==== Given data

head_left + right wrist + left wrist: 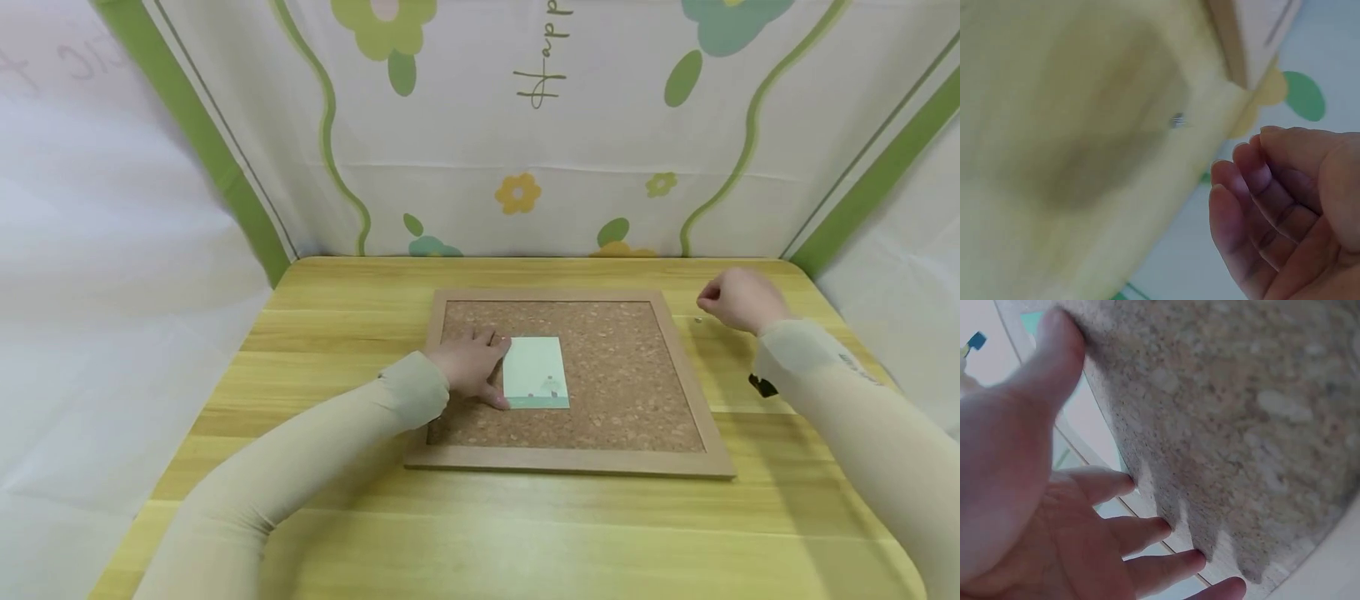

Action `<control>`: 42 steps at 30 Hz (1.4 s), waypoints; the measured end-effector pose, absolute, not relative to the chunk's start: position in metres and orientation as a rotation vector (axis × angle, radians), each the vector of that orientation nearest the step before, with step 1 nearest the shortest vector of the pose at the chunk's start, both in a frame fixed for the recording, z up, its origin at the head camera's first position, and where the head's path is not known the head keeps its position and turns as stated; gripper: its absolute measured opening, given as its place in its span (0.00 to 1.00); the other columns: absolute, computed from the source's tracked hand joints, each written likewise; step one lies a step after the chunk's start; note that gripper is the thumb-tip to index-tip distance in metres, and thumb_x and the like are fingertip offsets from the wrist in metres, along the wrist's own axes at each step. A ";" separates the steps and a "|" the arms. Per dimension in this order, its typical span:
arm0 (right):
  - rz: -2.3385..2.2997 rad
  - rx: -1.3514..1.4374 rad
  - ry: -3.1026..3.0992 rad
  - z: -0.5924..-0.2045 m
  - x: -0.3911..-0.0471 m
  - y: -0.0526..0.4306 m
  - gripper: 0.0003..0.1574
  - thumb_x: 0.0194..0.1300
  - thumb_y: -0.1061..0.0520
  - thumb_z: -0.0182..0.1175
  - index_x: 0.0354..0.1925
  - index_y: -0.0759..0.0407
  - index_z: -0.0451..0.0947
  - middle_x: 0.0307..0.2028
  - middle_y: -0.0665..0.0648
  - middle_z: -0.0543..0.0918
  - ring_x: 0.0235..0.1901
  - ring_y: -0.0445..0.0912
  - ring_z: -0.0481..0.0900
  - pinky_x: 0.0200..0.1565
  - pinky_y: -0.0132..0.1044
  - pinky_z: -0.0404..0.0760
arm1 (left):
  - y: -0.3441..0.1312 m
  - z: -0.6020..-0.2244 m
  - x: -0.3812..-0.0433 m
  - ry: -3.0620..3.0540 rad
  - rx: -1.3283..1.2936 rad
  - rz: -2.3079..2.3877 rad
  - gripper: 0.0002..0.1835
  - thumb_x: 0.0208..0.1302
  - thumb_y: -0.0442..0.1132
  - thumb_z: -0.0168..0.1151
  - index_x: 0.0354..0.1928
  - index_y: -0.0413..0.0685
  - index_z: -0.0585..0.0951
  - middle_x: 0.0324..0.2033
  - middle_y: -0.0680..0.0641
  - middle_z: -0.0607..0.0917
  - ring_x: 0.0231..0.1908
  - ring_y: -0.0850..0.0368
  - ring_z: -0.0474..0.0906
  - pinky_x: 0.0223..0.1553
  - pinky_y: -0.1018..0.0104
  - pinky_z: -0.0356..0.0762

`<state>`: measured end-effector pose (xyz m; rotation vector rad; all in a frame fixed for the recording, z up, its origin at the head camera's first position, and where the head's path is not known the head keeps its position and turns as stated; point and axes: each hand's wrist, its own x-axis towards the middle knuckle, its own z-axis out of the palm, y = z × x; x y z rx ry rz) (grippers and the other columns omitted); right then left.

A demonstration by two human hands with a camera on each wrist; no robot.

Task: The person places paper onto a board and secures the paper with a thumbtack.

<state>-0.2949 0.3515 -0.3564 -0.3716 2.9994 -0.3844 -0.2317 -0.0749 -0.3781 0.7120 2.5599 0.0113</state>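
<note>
My left hand (471, 365) lies on the cork board (622, 375) with its fingers spread. Its thumb and a fingertip touch the left edge of a pale green note sheet (534, 371), which has a darker green strip along the bottom. In the left wrist view, the spread fingers (1147, 534) meet the cork. Off the board's right side, my right hand (742, 298) hovers over the table, fingers curled and thumb tip against the index finger. Nothing shows between them. A small shiny metal piece (1177, 120) lies on the table just below that hand.
The board's wooden frame (570, 460) borders the cork on a yellow wood-grain table (480, 542). A white cloth with flower prints (517, 125) hangs behind the table's far edge, and white cloth (112, 292) hangs at the sides.
</note>
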 end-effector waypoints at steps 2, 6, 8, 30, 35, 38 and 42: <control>-0.383 -0.359 2.987 -0.363 -0.296 0.358 0.15 0.70 0.60 0.58 0.45 0.72 0.83 0.41 0.70 0.85 0.39 0.63 0.82 0.43 0.60 0.77 | -0.075 -0.379 -0.233 2.565 0.717 0.011 0.60 0.53 0.73 0.61 0.80 0.53 0.46 0.77 0.39 0.43 0.73 0.30 0.40 0.70 0.41 0.49; -0.398 -0.326 2.984 -0.373 -0.296 0.365 0.16 0.69 0.59 0.58 0.45 0.71 0.84 0.44 0.71 0.84 0.43 0.67 0.80 0.47 0.63 0.74 | -0.072 -0.379 -0.233 2.617 0.757 -0.035 0.55 0.58 0.74 0.56 0.79 0.51 0.52 0.76 0.37 0.50 0.72 0.31 0.47 0.69 0.42 0.52; -0.404 -0.304 2.980 -0.378 -0.297 0.368 0.17 0.69 0.57 0.57 0.46 0.69 0.84 0.45 0.71 0.84 0.45 0.67 0.79 0.48 0.64 0.73 | -0.070 -0.380 -0.232 2.643 0.775 -0.079 0.53 0.60 0.73 0.53 0.78 0.49 0.54 0.75 0.35 0.52 0.71 0.30 0.50 0.68 0.42 0.55; -0.370 -0.238 2.965 -0.396 -0.303 0.371 0.15 0.71 0.55 0.59 0.42 0.66 0.84 0.39 0.66 0.84 0.38 0.60 0.80 0.40 0.59 0.75 | -0.067 -0.382 -0.225 2.661 0.681 -0.074 0.55 0.61 0.72 0.53 0.79 0.47 0.47 0.77 0.39 0.47 0.73 0.33 0.46 0.68 0.39 0.54; -0.429 -0.286 2.999 -0.387 -0.299 0.366 0.12 0.68 0.58 0.58 0.39 0.66 0.83 0.36 0.64 0.84 0.35 0.57 0.79 0.39 0.57 0.75 | -0.068 -0.377 -0.225 2.632 0.684 -0.082 0.56 0.61 0.72 0.54 0.79 0.45 0.46 0.77 0.39 0.46 0.73 0.32 0.46 0.67 0.39 0.54; -0.467 -0.350 3.041 -0.377 -0.296 0.357 0.09 0.64 0.60 0.57 0.34 0.64 0.82 0.31 0.60 0.83 0.29 0.53 0.77 0.35 0.52 0.74 | -0.068 -0.375 -0.224 2.616 0.671 -0.069 0.56 0.62 0.71 0.55 0.79 0.45 0.45 0.77 0.39 0.44 0.73 0.32 0.45 0.67 0.38 0.53; -0.509 -0.430 3.102 -0.363 -0.290 0.339 0.06 0.63 0.60 0.59 0.32 0.61 0.81 0.27 0.54 0.82 0.25 0.48 0.74 0.32 0.46 0.72 | -0.069 -0.374 -0.224 2.600 0.663 -0.050 0.56 0.62 0.70 0.55 0.79 0.45 0.44 0.77 0.39 0.43 0.73 0.32 0.44 0.67 0.37 0.53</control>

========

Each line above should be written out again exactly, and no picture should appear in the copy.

head_left + right wrist + left wrist: 

Action `<control>`: 42 steps at 30 Hz (1.4 s), waypoints; the measured end-effector pose, absolute, not relative to the chunk's start: position in metres and orientation as a rotation vector (axis × angle, radians), each the vector of that orientation nearest the step before, with step 1 nearest the shortest vector of the pose at the chunk's start, both in a frame fixed for the recording, z up, its origin at the head camera's first position, and where the head's path is not known the head keeps its position and turns as stated; gripper: its absolute measured opening, given as its place in its span (0.00 to 1.00); the other columns: absolute, computed from the source's tracked hand joints, each written likewise; step one lies a step after the chunk's start; note that gripper is the thumb-tip to index-tip distance in metres, and thumb_x and the like are fingertip offsets from the wrist in metres, along the wrist's own axes at each step. A ";" separates the steps and a "|" the arms. Per dimension in this order, its typical span:
arm0 (right):
  - rz: -2.3385..2.2997 rad
  - rx: -1.3514..1.4374 rad
  - ry: -3.1026..3.0992 rad
  - z: -0.5924..-0.2045 m
  - x: -0.3911..-0.0471 m
  - y: -0.0526..0.4306 m
  - gripper: 0.0003..0.1574
  - thumb_x: 0.0194..0.1300
  - thumb_y: -0.1061..0.0520
  - thumb_z: -0.0182..0.1175
  - index_x: 0.0354..0.1925
  - index_y: -0.0759..0.0407
  - index_z: -0.0451..0.0947
  - middle_x: 0.0307..0.2028
  - middle_y: -0.0665..0.0648
  - middle_z: -0.0543..0.0918
  - ring_x: 0.0235..0.1901
  - ring_y: -0.0445..0.0912
  - ring_z: -0.0481..0.0900
  - pinky_x: 0.0200..0.1565
  - pinky_y: -0.0132..0.1044
  - pinky_z: -0.0404..0.0760
arm1 (left):
  - y: -0.3441..0.1312 m
  - z: -0.6020..-0.2244 m
  - x: -0.3812..-0.0433 m
  - ry: -3.0620..3.0540 rad
  - rx: -1.3283..1.2936 rad
  - rz: -2.3079..2.3877 rad
  - gripper: 0.0002..0.1835
  - thumb_x: 0.0208..0.1302
  - thumb_y: -0.0442..0.1132
  - thumb_z: -0.0168..0.1151
  - index_x: 0.0354..0.1928
  - index_y: -0.0413..0.0685
  - index_z: -0.0585..0.0951
  - middle_x: 0.0324..0.2033
  - middle_y: -0.0680..0.0641
  - middle_z: -0.0607..0.0917
  - ring_x: 0.0231..0.1908
  - ring_y: -0.0850..0.0368
  - ring_z: -0.0474..0.0906
  - pinky_x: 0.0223..0.1553
  - pinky_y: -0.1018..0.0104
  - pinky_z: -0.0356..0.0762

`<state>`: measured end-effector pose (xyz m; rotation vector rad; all in a frame fixed for the recording, z up, its origin at the head camera's first position, and where the head's path is not known the head keeps its position and turns as stated; point and axes: each hand's wrist, its own x-axis towards the middle knuckle, its own z-axis out of the palm, y = z × x; x y z rx ry rz) (grippers and the other columns omitted); right then left.

A demonstration by two human hands with a camera on each wrist; no robot.

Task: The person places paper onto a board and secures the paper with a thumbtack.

<state>-0.2949 0.3515 -0.3564 -0.3716 2.9994 -0.3844 -0.2317 -0.0749 -0.3781 0.7120 2.5599 0.0113</state>
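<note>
My left hand (471, 365) lies on the cork board (622, 375) with its fingers spread. Its thumb and a fingertip touch the left edge of a pale green note sheet (534, 371), which has a darker green strip along the bottom. In the left wrist view, the spread fingers (1147, 534) meet the cork. Off the board's right side, my right hand (742, 298) hovers over the table, fingers curled and thumb tip against the index finger. Nothing shows between them. A small shiny metal piece (1177, 120) lies on the table just below that hand.
The board's wooden frame (570, 460) borders the cork on a yellow wood-grain table (480, 542). A white cloth with flower prints (517, 125) hangs behind the table's far edge, and white cloth (112, 292) hangs at the sides.
</note>
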 end-effector waypoints at steps 2, 6, 8, 30, 35, 38 and 42: <control>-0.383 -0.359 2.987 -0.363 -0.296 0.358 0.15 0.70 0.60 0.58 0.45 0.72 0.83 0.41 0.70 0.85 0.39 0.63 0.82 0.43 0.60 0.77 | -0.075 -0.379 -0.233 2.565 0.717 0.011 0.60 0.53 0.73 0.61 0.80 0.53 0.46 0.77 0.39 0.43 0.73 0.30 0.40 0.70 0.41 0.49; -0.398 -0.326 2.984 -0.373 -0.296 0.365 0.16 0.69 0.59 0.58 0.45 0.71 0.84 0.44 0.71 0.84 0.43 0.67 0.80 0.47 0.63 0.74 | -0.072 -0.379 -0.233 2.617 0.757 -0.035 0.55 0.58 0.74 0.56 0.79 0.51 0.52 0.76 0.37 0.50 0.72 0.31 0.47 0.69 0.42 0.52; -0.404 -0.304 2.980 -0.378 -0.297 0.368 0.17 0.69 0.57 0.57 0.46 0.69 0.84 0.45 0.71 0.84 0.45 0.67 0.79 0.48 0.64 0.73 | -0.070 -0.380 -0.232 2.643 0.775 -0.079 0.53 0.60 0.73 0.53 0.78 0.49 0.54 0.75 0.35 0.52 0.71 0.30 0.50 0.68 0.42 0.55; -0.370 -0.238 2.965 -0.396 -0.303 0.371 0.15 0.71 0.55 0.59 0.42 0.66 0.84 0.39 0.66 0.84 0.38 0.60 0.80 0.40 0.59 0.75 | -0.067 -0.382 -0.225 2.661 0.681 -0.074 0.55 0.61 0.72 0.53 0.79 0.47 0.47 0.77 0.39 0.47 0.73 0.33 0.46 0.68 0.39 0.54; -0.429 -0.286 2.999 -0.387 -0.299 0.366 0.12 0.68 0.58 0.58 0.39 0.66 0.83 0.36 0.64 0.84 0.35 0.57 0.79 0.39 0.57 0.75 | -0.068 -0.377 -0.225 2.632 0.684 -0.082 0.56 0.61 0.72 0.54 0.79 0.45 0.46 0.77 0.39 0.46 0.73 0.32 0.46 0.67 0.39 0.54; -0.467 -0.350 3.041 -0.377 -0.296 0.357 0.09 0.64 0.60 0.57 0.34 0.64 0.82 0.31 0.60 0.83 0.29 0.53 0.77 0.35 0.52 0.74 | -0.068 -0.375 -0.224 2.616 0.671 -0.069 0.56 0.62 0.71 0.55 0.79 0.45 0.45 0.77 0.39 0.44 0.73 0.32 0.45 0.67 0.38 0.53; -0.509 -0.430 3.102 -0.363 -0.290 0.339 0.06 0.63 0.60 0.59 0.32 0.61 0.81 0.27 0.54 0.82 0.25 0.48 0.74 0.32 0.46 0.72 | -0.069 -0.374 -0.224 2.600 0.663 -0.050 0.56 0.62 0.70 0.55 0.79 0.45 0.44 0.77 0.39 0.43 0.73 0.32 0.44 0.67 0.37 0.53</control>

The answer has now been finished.